Entendu à la télévision, dans une série policière très populaire : quand son supérieur hiérarchique annonce au commissaire Navarro qu'il lui envoie une psychologue, celui-ci réplique : « Je savais qu'il y avait des fous dans mon service, mais je ne savais pas que l'information avait filtré. »
Illustration parfaite du principal obstacle auquel se heurtent les psychologues : leur métier est mal connu, du grand public, mais aussi de leurs clients et de leurs employeurs éventuels, et... des psychologues eux-mêmes. Ainsi, Caroline, qui, son DESS de psychologie clinique en poche, s'est lancée dans la chasse à l'emploi avec une camarade de promotion, avoue : « Au bout de quelques entretiens, nous avons pris une feuille de papier et nous nous sommes fait une grille sur la différence entre psychologue, psychanalyste, psychiatre, éducateur, etc., pour nous définir en tant que professionnelles : on nous le demandait, et nous ne savions pas répondre. »
Une image floue
D'où vient que l'image du métier est aussi floue ? De l'histoire : histoire des mots, histoire des idées, histoire des institutions.
Le terme de « psychologie », ou « science de l'âme », apparaît dans notre langue en 1588 : il désigne une branche de la connaissance qui fait partie de la philosophie et s'enseigne dans ce cadre. La naissance de la psychologie scientifique, au xixe siècle, n'y change rien : les pionniers de cette nouvelle orientation associent une formation scientifique et/ou médicale et une formation à la philosophie.

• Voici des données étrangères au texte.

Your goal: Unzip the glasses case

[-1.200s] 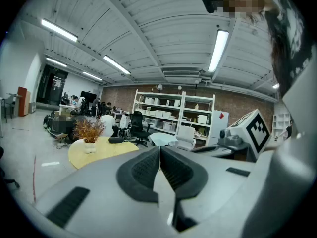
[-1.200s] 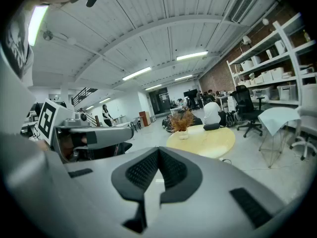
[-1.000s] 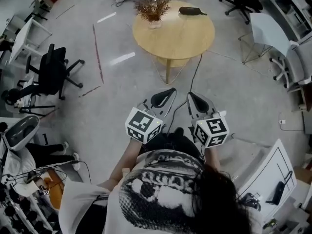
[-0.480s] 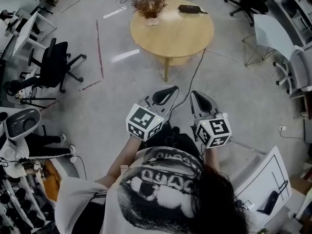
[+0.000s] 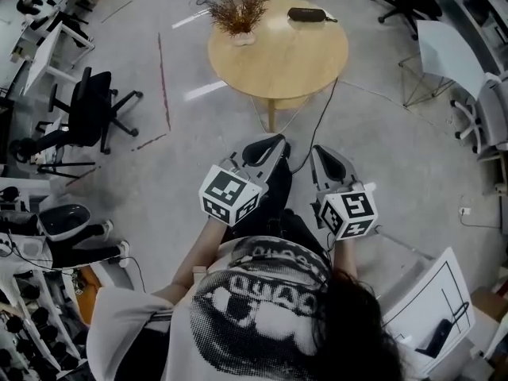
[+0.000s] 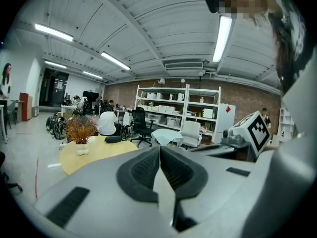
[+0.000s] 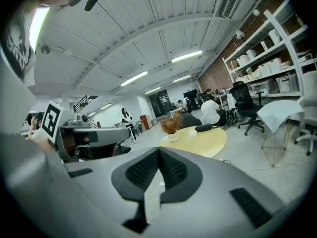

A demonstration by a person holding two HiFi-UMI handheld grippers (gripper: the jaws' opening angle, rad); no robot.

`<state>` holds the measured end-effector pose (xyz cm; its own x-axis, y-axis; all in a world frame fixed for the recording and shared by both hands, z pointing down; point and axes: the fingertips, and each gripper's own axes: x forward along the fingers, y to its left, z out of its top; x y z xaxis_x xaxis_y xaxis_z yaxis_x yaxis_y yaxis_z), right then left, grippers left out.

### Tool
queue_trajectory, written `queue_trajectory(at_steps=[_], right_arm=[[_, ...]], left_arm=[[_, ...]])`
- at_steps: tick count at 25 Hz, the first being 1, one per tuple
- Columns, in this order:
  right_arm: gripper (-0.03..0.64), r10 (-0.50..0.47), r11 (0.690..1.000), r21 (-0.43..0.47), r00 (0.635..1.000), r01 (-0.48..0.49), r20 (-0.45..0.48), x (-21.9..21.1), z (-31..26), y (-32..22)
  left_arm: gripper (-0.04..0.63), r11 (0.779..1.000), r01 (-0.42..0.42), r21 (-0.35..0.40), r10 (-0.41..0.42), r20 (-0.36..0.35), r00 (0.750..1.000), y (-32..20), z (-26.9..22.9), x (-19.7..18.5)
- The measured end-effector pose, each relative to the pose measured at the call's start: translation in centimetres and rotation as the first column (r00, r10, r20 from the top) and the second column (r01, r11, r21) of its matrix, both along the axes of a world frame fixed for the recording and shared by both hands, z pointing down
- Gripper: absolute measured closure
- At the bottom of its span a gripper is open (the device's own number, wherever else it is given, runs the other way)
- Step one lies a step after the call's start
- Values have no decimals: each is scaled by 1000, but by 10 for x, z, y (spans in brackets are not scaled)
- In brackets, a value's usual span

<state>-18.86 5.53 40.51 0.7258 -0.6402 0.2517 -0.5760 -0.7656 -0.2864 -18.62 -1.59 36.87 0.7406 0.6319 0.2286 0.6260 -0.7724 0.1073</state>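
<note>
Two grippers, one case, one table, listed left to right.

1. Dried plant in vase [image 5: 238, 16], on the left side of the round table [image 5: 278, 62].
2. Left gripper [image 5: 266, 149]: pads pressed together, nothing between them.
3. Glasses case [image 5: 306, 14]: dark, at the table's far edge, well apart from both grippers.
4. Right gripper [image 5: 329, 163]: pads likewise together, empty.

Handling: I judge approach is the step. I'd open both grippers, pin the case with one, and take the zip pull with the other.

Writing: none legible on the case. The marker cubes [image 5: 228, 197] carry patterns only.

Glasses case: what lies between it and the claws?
Head view: floor crossed by a black cable, then the round table's bare near part; glasses case at its far edge.
</note>
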Motion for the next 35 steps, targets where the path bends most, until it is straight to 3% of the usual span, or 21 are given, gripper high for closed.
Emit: queue_trajectory(at_steps=[5,16,21,27,35], right_arm=[[618,27,1000,-16,1000,-27,10,47,4,1],[618,91,995,-45,995,-90,27,199,-6,-2],[618,115,991,-71,992,-111,52,250,0,-8],[618,129,988,-95,989,-122,76,288,8,-18],[618,123,988,-113,984,-109,129,302,28,-22]], left_arm=[[582,999,-30,-20,30,6,1000,0,4,52],[583,994,-109,-5,109,-21,994,-2,-7,220],[583,990,-144,-10,144,-17,989,-6,-7,279],[583,985,-173,-18,173,-11,985,-9,-2,323],[583,981,-195,-4,195,45,980,-8,23,337]])
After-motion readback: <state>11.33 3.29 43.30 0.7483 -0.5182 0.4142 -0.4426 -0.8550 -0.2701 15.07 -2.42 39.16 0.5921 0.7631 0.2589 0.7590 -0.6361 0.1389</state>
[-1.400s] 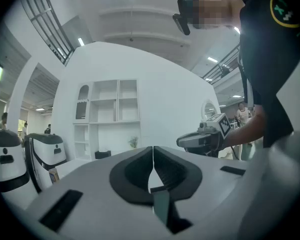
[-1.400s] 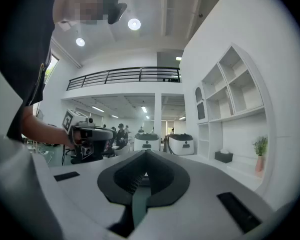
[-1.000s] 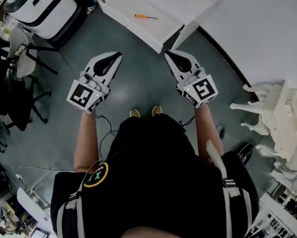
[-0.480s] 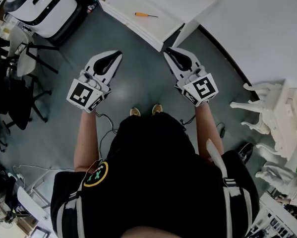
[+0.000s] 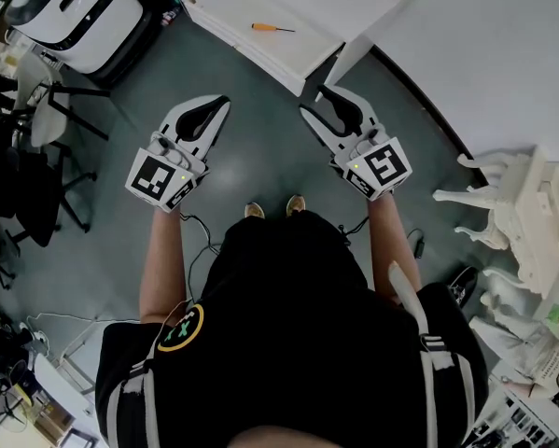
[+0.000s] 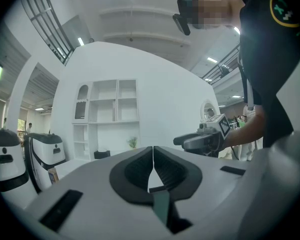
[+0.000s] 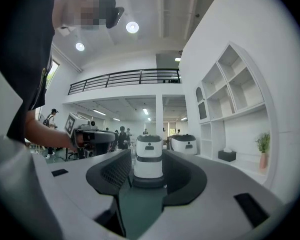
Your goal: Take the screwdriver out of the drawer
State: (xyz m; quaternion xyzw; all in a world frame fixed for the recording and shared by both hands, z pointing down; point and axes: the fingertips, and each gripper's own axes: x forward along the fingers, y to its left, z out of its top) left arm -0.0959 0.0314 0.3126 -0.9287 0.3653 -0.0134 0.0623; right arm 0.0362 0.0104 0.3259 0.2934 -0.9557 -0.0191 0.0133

La psychologie ne prendra son autonomie par rapport à la philosophie, en France, qu'en 1947, avec la création de la licence de psychologie.
Le terme de « psychologue », lui, n'apparaît qu'au début du xxe siècle avec, en même temps, les deux significations qu'il a toujours : celui d'une « personne qui a une connaissance empirique de l'âme humaine » (en ce sens, il est aussi adjectif) et celui d'une « personne qui exerce un des métiers de la psychologie appliquée». Ainsi, dès l'origine, un même terme désigne, d'une part, une qualité, un don ; d'autre part, un métier. Cette confusion est d'autant plus dangereuse que ce métier gardera longtemps des contours très flous. Longtemps, il n'a bénéficié d'aucune définition, d'aucune reconnaissance sociale.
Pour en finir avec l'histoire des mots, notons qu'en 1972, nous avons importé d'Amérique le mot « psy », désignant indifféremment psychologues, psychiatres, psychanalystes et psychothérapeutes. Voilà qui clarifie la situation !
Cette histoire explique la méconnaissance de leur métier dont souffrent, aujourd'hui encore, les psychologues. Dans l'imagerie populaire, deux visions du psychologue émergent, également mythiques mais opposées. A une extrémité du spectre, c'est le « sorcier » ; on appréhende son regard perçant qui sonde les reins et les coeurs, mais on s'attend à ce que, d'un coup de sa baguette magique, il rende dociles les adolescents révoltés, il réconcilie les époux en instance de divorce, il résolve les conflits d'une équipe de soignants. A l'autre extrémité, c'est le « théoricien inefficace », qui camoufle par un nuage de théories fumeuses et de grands mots abscons son ignorance des réalités ; on peut l'utiliser pour faire passer un test par-ci par-là, mais il faut le cantonner à ces tâches techniques et l'empêcher de se mêler du travail des gens sérieux. L'omniprésence de cette image confuse et vaguement inquiétante a des conséquences sérieuses. Celle qui frappe en premier lieu, c'est le contraste entre la popularité du mot et la réalité du métier.